Copy the data. Keep every character as given.

━━ SUPPLIED MATERIAL

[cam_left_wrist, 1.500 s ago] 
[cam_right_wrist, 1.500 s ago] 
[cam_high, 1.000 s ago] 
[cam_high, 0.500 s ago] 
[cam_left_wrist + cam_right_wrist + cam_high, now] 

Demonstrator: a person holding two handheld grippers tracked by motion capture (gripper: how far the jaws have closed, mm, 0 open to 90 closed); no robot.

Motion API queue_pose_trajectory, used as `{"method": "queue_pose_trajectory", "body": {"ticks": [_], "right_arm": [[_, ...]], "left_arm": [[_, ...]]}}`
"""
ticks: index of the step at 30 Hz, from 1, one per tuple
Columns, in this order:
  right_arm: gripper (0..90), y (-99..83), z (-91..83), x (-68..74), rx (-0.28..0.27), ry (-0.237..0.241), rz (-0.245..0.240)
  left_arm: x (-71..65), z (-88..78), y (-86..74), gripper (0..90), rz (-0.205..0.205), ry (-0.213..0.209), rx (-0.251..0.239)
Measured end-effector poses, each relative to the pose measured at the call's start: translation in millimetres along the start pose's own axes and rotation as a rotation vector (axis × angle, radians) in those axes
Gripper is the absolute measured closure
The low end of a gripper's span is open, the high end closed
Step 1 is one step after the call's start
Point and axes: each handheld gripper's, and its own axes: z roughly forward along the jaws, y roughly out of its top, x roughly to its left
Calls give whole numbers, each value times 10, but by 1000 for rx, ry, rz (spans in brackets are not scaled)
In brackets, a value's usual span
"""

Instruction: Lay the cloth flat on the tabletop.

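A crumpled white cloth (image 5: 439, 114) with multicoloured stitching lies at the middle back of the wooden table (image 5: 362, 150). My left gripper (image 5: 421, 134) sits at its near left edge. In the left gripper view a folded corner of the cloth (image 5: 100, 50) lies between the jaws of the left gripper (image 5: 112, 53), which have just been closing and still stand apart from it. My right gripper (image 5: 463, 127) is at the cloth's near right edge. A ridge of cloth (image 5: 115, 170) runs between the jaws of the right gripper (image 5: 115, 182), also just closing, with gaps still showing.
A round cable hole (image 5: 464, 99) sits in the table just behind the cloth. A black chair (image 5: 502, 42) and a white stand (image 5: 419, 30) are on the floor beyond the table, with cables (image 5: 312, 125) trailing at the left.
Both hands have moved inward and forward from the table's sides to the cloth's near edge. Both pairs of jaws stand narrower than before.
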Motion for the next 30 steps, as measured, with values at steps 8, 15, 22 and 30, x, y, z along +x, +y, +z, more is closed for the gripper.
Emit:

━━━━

=== ANSWER BELOW ===
[cam_left_wrist, 1.500 s ago] 
[cam_right_wrist, 1.500 s ago] 
[cam_high, 1.000 s ago] 
[cam_high, 0.500 s ago] 
[cam_left_wrist + cam_right_wrist + cam_high, now] 

Demonstrator: a person holding two handheld grippers tracked by motion capture (gripper: how far the jaws have closed, mm, 0 open to 90 closed); no robot.

Motion API queue_pose_trajectory, used as `{"method": "queue_pose_trajectory", "body": {"ticks": [_], "right_arm": [[_, ...]], "left_arm": [[_, ...]]}}`
"""
ticks: index of the step at 30 Hz, from 1, one per tuple
Columns, in this order:
  right_arm: gripper (0..90), y (-99..83), z (-91..83), x (-68..74), rx (-0.28..0.27), ry (-0.237..0.241), rz (-0.245..0.240)
  left_arm: x (-71..65), z (-88..78), y (-86..74), gripper (0..90), rz (-0.205..0.205), ry (-0.213..0.209), rx (-0.251..0.239)
Measured end-effector poses, each relative to the pose measured at the call's start: translation in millimetres along the start pose's own axes and rotation as a rotation vector (axis × angle, radians) in those axes
Gripper is the absolute measured closure
The low end of a gripper's span is open, the high end closed
Step 1 is one step after the call's start
Point and axes: each handheld gripper's, and its own axes: z roughly forward along the jaws, y roughly out of its top, x roughly to its left
Calls give whole numbers, each value times 10, but by 1000 for rx, ry, rz (spans in brackets are not scaled)
In brackets, a value's usual span
"""

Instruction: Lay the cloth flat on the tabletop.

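A crumpled white cloth (image 5: 439, 114) with multicoloured stitching lies at the middle back of the wooden table (image 5: 362, 150). My left gripper (image 5: 421, 134) sits at its near left edge. In the left gripper view a folded corner of the cloth (image 5: 100, 50) lies between the jaws of the left gripper (image 5: 112, 53), which have just been closing and still stand apart from it. My right gripper (image 5: 463, 127) is at the cloth's near right edge. A ridge of cloth (image 5: 115, 170) runs between the jaws of the right gripper (image 5: 115, 182), also just closing, with gaps still showing.
A round cable hole (image 5: 464, 99) sits in the table just behind the cloth. A black chair (image 5: 502, 42) and a white stand (image 5: 419, 30) are on the floor beyond the table, with cables (image 5: 312, 125) trailing at the left.
Both hands have moved inward and forward from the table's sides to the cloth's near edge. Both pairs of jaws stand narrower than before.
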Motion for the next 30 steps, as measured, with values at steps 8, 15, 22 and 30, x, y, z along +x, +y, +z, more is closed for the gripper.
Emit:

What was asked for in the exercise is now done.